- Born: 1767
- Died: 5 April 1845 (aged 77–78) London
- Occupation: Royal Navy admiral

= Henry Raper (Royal Navy officer) =

British Royal Navy admiral

Henry Raper (1767 – 5 April 1845) was a British Royal Navy admiral.

==Biography==
Raper was born in 1767, entered the navy in February 1780, on board the Berwick, which in July joined the flag of Sir George Rodney in the West Indies. Returning in 1781, he took part in the battle on the Doggerbank on 5 Aug. Raper afterwards served in the Cambridge, and in her was at the relief of Gibraltar by Lord Howe in October 1782. He then joined the Marquis de Seignelay, with Commander John Hunter, his former shipmate in the Berwick, and remained in her till 1785. From 1785 to 1788 he was in the Salisbury, the flagship of Rear-admiral John Elliot, at Newfoundland, and afterwards in the Impregnable and Queen Charlotte in the Channel till 22 November 1790, when he was promoted to the rank of lieutenant.
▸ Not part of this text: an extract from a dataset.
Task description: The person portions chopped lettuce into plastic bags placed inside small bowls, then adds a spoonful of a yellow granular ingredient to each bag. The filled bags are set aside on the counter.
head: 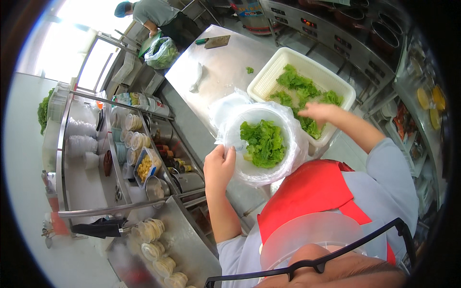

Through 1791 he served in the Vesuvius bomb, and in October 1793 was appointed to the Queen Charlotte, flagship of Earl Howe, to whom he acted as signal lieutenant in May and on 1 June 1794. On 4 July he was promoted to be commander, and in September, on the recommendation of Howe, was appointed signal officer on the staff of Vice-admiral de Valle, of the Portuguese squadron acting in conjunction with Howe. On resigning this post in December, he was presented with a diamond-hilted sword. In November 1795 he commanded the Racoon in the Thames; and on 1 February 1796 was posted to the Champion, a small frigate employed on the coast of Ireland and afterwards in the North Sea. In January 1798 he assisted in the seizure of a Swedish convoy, which was brought into the Downs (Schomberg, Naval Chronology, iii. 264); and in the following May took part in the attempt to destroy the locks and sluice-gates of the Bruges-Ostend Canal.p

From January 1799 to September 1802 he commanded the Aimable in the West Indies (James, Nav. Hist. ii. 416). In 1810 he declined an offer of the rank of vice-admiral in the Portuguese service; and was in November appointed to the Mars, which he commanded till February 1813, on the Lisbon station and in the Baltic. Notwithstanding repeated applications he had no further employment; but was promoted in due course to be rear-admiral on 12 August 1819, vice-admiral on 22 July 1830, and admiral on 23 November 1841. He died in London on 5 April 1845, aged 78 (Gent. Mag.) He was the author of ‘A New System of Signals, by which Colours may be wholly dispensed with,’ 1828, 4to. He married, in 1798, Miss Craig, by whom he left issue. His eldest son, Henry, is separately noticed.